Repeat the listing that follows, character for character, minus the pictures.

[MATERIAL PROVIDED — start]

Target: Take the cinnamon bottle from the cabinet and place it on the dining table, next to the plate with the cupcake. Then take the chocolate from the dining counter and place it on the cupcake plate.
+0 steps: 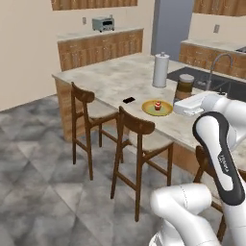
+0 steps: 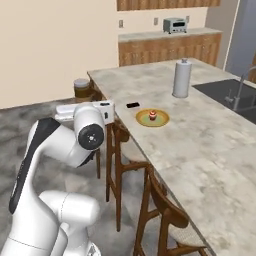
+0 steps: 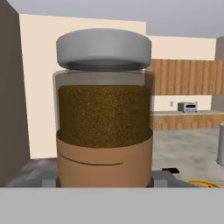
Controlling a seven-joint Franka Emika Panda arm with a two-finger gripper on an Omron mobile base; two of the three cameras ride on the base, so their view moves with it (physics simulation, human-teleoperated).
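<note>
Right now the fingers are gripping the upright cinnamon bottle [image 3: 104, 109], carrying it just short of the tabletop [image 2: 200, 145], with the cupcake plate [image 2: 152, 118] lying ahead beyond it.

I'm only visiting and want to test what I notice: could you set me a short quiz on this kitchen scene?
1. True or false: the clear cinnamon bottle with the grey lid already stands on the counter beside the yellow plate.
2. What sits on that yellow plate: A) a small red-topped cupcake, B) a sandwich, C) an apple?
3. Fill in: the small dark chocolate bar lies on the pale stone counter near the plate, on its ____ side as seen in the left base view.

Key: 1 false, the gripper holds it in the air; 2 A; 3 left.
</note>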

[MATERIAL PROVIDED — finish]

§ SOLUTION FOR THIS TASK
Target: Take the cinnamon bottle from the cabinet and place it on the dining table, next to the plate with the cupcake. Then take the chocolate from the dining counter and place it on the cupcake plate.
+0 steps: 
+0 steps: 
+0 steps: 
Controlling a seven-joint Franka Emika Panda arm with a two-finger gripper on an Omron mobile base; two of the three cameras ride on the base, so their view moves with it (physics simulation, human-teleoperated).
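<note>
Right now the fingers are gripping the upright cinnamon bottle [image 3: 104, 109], carrying it just short of the tabletop [image 2: 200, 145], with the cupcake plate [image 2: 152, 118] lying ahead beyond it.

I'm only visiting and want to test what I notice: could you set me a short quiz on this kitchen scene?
1. True or false: the clear cinnamon bottle with the grey lid already stands on the counter beside the yellow plate.
2. What sits on that yellow plate: A) a small red-topped cupcake, B) a sandwich, C) an apple?
3. Fill in: the small dark chocolate bar lies on the pale stone counter near the plate, on its ____ side as seen in the left base view.

Key: 1 false, the gripper holds it in the air; 2 A; 3 left.
</note>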

The output is complete.